Kerala Catholic Bishops Council president Archbishop Soosa Pakiam said in a press meet that the NCW’s recommendation infringes upon the religious freedom envisaged in the Constitution.
A day after the National Commission for Women (NCW) said it has recommended that the government abolish the practice of confessions in churches as “they come in the way of security and safety of women”, a bishops’ body from Kerala said the NCW’s suggestion is shocking not only for Christians but for all those who stand for religious freedom.
The president of the Catholic Bishops’ Conference of India, who is also the Bombay Archbishop, too, expressed shock at NCW’s recommendation. This comes after NCW chairperson Rekha Sharma said on Thursday that the commission has sought a probe by a central agency into two sex scandals in churches in Kerala that surfaced last month. She also said that the commission had recommended that the practice of confession be abolished as it is being misused by the priests.
Union Minister Alphons Kannanthanam on Friday said the central government rejects the recommendation and insisted that it would never interfere in religious beliefs of people.
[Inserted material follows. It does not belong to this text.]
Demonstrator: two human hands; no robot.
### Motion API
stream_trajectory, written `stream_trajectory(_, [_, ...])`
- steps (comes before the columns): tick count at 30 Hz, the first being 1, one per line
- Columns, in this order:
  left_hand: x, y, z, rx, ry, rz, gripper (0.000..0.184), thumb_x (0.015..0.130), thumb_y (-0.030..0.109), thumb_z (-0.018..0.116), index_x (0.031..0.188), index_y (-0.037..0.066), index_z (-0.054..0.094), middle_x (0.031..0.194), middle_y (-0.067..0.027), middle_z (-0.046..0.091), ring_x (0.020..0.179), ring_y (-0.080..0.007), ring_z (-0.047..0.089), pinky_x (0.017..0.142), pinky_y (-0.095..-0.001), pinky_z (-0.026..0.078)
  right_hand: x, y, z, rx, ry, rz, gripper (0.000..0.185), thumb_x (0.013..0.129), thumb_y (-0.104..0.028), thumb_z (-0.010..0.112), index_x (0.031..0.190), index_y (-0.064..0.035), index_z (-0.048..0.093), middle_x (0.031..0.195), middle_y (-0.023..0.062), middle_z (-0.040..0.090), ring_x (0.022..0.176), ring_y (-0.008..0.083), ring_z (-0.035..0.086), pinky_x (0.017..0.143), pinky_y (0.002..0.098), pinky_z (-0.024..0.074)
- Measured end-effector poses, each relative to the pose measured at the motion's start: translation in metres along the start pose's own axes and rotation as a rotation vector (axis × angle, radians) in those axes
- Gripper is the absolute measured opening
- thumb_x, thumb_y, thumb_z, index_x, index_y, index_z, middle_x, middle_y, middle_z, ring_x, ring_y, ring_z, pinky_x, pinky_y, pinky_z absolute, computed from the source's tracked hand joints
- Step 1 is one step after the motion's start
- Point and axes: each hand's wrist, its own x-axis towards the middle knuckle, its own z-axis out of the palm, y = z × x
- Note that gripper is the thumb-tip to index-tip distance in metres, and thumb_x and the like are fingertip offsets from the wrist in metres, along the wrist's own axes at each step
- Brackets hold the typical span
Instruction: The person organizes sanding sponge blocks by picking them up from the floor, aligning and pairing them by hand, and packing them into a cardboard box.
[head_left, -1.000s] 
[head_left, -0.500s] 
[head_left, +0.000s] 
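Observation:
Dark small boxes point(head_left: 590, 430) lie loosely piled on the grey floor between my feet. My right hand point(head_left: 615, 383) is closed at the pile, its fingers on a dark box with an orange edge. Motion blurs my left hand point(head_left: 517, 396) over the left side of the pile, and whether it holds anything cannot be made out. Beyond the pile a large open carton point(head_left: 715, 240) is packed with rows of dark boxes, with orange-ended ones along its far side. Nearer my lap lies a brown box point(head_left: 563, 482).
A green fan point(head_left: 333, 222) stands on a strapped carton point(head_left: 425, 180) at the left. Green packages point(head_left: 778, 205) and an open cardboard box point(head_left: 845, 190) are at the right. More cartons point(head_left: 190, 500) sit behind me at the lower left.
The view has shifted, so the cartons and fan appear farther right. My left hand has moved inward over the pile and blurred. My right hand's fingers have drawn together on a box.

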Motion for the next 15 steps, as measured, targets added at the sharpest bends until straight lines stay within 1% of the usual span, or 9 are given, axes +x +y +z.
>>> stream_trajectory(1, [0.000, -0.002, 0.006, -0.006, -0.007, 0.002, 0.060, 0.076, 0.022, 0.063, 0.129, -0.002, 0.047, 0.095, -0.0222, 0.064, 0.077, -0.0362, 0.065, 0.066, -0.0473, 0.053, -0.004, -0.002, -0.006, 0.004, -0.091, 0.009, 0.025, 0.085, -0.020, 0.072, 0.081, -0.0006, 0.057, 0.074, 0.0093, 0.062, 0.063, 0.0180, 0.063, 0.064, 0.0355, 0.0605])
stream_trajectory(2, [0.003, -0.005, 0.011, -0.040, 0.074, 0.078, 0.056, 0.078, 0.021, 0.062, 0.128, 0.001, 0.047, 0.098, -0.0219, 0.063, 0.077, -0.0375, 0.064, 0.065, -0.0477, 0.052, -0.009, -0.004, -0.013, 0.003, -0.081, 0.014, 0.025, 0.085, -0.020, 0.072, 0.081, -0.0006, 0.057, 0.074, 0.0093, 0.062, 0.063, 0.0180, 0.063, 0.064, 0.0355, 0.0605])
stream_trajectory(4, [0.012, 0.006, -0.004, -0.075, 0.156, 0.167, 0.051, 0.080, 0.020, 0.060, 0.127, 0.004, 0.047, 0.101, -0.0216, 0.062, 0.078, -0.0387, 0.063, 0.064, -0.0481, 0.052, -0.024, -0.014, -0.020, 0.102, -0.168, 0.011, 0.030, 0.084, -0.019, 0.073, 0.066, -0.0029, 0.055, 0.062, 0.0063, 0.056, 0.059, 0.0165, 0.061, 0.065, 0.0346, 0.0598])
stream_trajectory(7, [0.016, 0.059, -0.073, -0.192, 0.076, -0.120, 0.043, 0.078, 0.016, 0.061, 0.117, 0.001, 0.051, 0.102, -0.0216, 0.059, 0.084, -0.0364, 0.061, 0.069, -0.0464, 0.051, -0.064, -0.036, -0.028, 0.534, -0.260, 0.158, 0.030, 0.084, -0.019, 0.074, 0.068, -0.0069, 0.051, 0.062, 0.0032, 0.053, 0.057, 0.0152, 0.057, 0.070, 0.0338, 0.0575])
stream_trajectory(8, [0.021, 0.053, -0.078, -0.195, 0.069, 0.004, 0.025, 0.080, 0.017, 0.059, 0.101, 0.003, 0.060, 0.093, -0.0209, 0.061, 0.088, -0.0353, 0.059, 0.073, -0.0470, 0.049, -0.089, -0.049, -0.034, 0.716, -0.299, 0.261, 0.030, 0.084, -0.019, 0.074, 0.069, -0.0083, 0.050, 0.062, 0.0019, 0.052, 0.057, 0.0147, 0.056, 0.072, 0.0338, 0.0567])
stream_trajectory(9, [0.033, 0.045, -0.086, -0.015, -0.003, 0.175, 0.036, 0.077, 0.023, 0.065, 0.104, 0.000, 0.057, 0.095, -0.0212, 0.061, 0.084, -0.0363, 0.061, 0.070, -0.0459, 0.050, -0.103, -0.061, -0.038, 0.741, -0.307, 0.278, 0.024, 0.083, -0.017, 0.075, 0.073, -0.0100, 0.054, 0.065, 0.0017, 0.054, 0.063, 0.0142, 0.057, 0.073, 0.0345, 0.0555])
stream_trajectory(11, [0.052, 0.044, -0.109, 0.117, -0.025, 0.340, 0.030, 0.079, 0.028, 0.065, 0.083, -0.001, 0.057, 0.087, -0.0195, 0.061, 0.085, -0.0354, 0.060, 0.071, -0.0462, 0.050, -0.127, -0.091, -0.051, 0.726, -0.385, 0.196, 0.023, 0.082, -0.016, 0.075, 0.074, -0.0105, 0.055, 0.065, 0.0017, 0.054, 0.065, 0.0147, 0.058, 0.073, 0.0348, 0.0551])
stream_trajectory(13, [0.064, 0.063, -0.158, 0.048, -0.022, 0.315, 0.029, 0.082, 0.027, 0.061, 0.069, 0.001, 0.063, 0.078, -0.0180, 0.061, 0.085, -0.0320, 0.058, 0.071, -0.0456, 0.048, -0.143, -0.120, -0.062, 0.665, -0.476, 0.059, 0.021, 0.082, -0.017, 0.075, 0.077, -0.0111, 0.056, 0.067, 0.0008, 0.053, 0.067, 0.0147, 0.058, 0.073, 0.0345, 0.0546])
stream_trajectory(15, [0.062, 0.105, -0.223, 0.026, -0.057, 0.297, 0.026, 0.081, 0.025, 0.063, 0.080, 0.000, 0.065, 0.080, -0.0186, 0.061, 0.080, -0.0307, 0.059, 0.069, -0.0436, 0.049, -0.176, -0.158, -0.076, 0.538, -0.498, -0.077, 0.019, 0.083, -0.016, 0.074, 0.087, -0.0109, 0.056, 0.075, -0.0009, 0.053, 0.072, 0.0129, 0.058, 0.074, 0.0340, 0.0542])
Kerala Catholic Bishops Council president Archbishop Soosa Pakiam said in a press meet that the NCW’s recommendation infringes upon the religious freedom envisaged in the Constitution. Confession is an integral part of the Christian faith and the priest who hears the confession is only a representative of God and it is the God who absolves the sins of a person, he said. The NCW’s opinion shows “ulterior political motive” and the “communal agenda” of the chairperson, he added.
Senior Congress leader and Leader of Opposition in Assembly Ramesh Chennithala said the women’s commission should not have made such a recommendation. “It is a matter of Christian faithful. The Commission should not have abruptly come to such a report,” he said.
Kannanthanam, Minister of State for Tourism, wrote in a Facebook post, “It is not the official stand of the government. The Union Government has no connection with the stand taken by the NCW chairperson Rekha Sharma. It is a personal opinion of Rekha Sharma.”
“The Narendra Modi government would never interfere in religious beliefs,” he insisted.
He said there was no need for making such a recommendation. “Since it has come, the Modi government rejects it outright,” he told news channels in New Delhi, according to a PTI report.
Oswald Cardinal Garcias, Archbishop of Bombay and president of Catholic Bishops’ Conference of India, said, “I was shocked to read in the press about the demand from the National Commission for Women for a ban on the Christian Sacrament of Confession. This demand by the Commission betrays a total lack of understanding of the nature, meaning, sanctity and importance of this Sacrament for our people; and also an ignorance of the strict laws of the Church to prevent any abuse.”
He said abolition of the practice of confession would be an infringement on the freedom of religion guaranteed by the Constitution. “I am confident the government will totally ignore this absurd demand from the Commission,” he said in a statement.
He urged the commission to pay attention to empowerment of women and prevention of domestic violence “instead of dabbling in religious matters about which it understands nothing”.